Effect of fuel reactivity on flame properties of a low-swirl burner

Abstract

The present paper examines the capability of low swirl flows in stabilizing low calorific value fuels. To such an aim, CO2 gas is used to adjust the reactivity of CH4/air mixtures. The results show that increases in CO2 percentage in the fresh mixture result in shrinking the burner stability map by moving the lean and rich blowout limits toward the stoichiometric condition. The effects of CO2 addition on rich blowout limits are more intense than the lean blowout limits. For instance, the equivalence ratio associated with the lean blowout increases by 0.23, when the discharge flow velocity from the burner rises from 1.5 to 5 m/s in the 40 % CO2 diluted case. Under a similar augmentation in the burner discharge velocity, the rich blowout limit reduces by more than 0.5 in the 40 % CO2 diluted case. Unlike the lean blowout, the rich blowout limit responds non-monotonically to the discharge flow velocity from the burner for both undiluted and diluted mixtures.
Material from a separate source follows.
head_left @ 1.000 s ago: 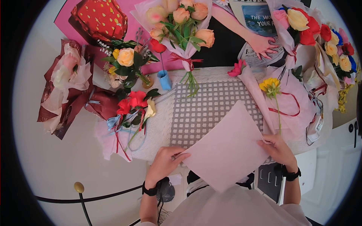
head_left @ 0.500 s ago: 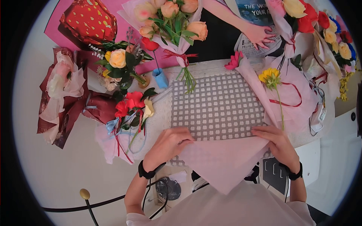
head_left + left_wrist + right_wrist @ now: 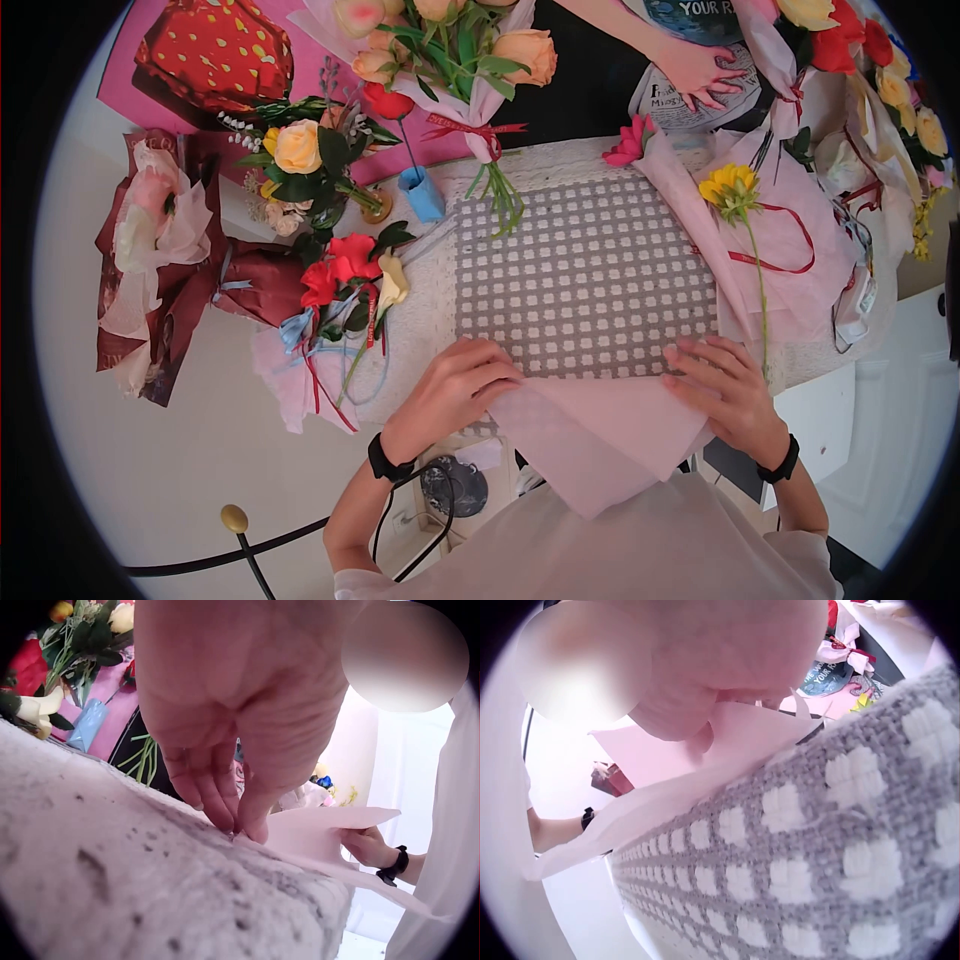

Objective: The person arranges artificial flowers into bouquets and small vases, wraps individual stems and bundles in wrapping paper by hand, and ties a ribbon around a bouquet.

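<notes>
A sheet of pink wrapping paper (image 3: 600,430) is folded over on itself at the front edge of the table, two corners hanging toward the person's body, one right of the other. At the left end of the fold, the left hand (image 3: 455,385) pinches the paper between thumb and fingertips, close to the tabletop in the left wrist view. The right hand (image 3: 735,395) holds the fold's right end, its fingers spread at the upper edge. In the right wrist view its thumb (image 3: 700,741) lies against the paper. Beyond the fold stretches a grey-and-white checked mat (image 3: 585,280).
Left of the mat lie red roses (image 3: 350,257) and a blue cup (image 3: 421,195) with a rose. A peach rose bouquet (image 3: 470,60) stands at the back. On the right are a yellow flower (image 3: 730,188) and pink wrapping (image 3: 800,230), with more bouquets (image 3: 900,100) behind.
The pink paper went from a raised single sheet to one folded down toward the body. Since the middle frame its upper layer's corner has shifted right, and the right hand's fingers have spread.
</notes>
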`<state>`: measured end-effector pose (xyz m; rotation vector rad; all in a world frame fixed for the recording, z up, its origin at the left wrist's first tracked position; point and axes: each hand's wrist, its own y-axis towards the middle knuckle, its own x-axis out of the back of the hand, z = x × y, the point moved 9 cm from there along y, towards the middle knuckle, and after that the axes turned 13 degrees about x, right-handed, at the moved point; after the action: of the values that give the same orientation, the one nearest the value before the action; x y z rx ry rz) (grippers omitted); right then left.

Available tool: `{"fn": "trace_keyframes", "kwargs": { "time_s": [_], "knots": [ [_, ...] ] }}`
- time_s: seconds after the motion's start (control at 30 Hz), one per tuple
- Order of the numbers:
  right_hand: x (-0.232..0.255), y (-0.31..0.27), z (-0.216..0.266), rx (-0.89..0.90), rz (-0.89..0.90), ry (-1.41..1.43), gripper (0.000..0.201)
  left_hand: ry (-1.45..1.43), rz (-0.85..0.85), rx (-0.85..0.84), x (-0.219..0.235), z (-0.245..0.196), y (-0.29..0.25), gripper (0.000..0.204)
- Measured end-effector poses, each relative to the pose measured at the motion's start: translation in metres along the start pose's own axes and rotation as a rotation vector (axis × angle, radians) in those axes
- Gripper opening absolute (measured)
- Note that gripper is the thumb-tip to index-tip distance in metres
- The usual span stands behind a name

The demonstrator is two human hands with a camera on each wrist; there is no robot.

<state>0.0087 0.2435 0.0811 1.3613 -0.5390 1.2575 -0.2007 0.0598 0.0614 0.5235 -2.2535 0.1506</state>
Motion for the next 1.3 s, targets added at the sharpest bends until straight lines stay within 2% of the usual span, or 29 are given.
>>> {"fn": "trace_keyframes", "kwargs": {
  "time_s": [0.07,0.17,0.23,0.37,0.53,0.73,0.87,0.93,0.97,1.03,1.17,1.23,1.3],
  "knots": [
    [-0.005,-0.007,0.004,0.023,0.026,-0.029,0.041,-0.005,0.035,0.024,0.0,0.007,-0.003,0.017],
    [-0.006,-0.008,0.009,0.083,0.026,-0.086,0.038,0.047,-0.005,0.002,0.008,0.006,-0.001,0.02],
    [-0.003,0.0,0.015,0.161,0.046,-0.168,0.036,0.152,-0.086,-0.084,0.02,-0.003,0.005,0.021],
    [-0.008,0.019,0.008,0.127,0.126,-0.17,0.036,0.248,-0.085,-0.1,0.034,0.002,0.015,0.02],
    [-0.034,0.008,0.01,0.19,0.223,-0.088,0.042,0.315,0.03,-0.115,0.03,0.009,0.015,0.018],
    [-0.04,-0.001,0.012,0.235,0.255,-0.043,0.044,0.386,0.037,-0.169,0.025,0.009,0.012,0.019],
    [-0.041,-0.003,0.015,0.264,0.224,-0.025,0.047,0.422,0.018,-0.201,0.026,0.007,0.01,0.02],
    [-0.029,0.001,0.01,0.195,0.065,0.057,0.048,0.372,-0.032,-0.219,0.026,0.011,0.008,0.02],
    [-0.03,0.001,0.012,0.199,0.062,0.055,0.048,0.375,-0.035,-0.219,0.025,0.011,0.008,0.02],
    [-0.029,-0.003,-0.012,-0.148,-0.031,0.32,0.047,0.322,-0.039,-0.186,0.026,0.013,0.009,0.02],
    [-0.019,0.011,-0.014,-0.099,0.053,0.369,0.046,0.253,-0.06,-0.109,0.029,0.02,0.009,0.021],
    [0.004,0.021,-0.009,0.051,0.019,0.069,0.048,0.216,-0.096,-0.097,0.032,0.018,0.009,0.022],
    [0.015,0.025,-0.019,0.037,0.023,-0.013,0.047,0.241,-0.121,-0.11,0.033,0.014,0.012,0.022]
  ]
}}
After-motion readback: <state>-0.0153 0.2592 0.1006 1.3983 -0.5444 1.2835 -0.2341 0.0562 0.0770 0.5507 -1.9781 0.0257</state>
For the 50 % CO2 diluted case, the low swirl burner operates efficiently at low discharge velocities (1.5 to 3.5 m/s), but it blows out at high discharge velocities (3.5 to 9 m/s). Furthermore, unsteady features of low swirl flame near blowout limits are studied in detail. Moreover, strong curvy structures appear at the flame boundary prior to the flame flashback. However, such structures diminish occasionally and specifically as the flame approaches the flashback. Some deterministic features are more obvious before the flame blowout than those before the flame flashback.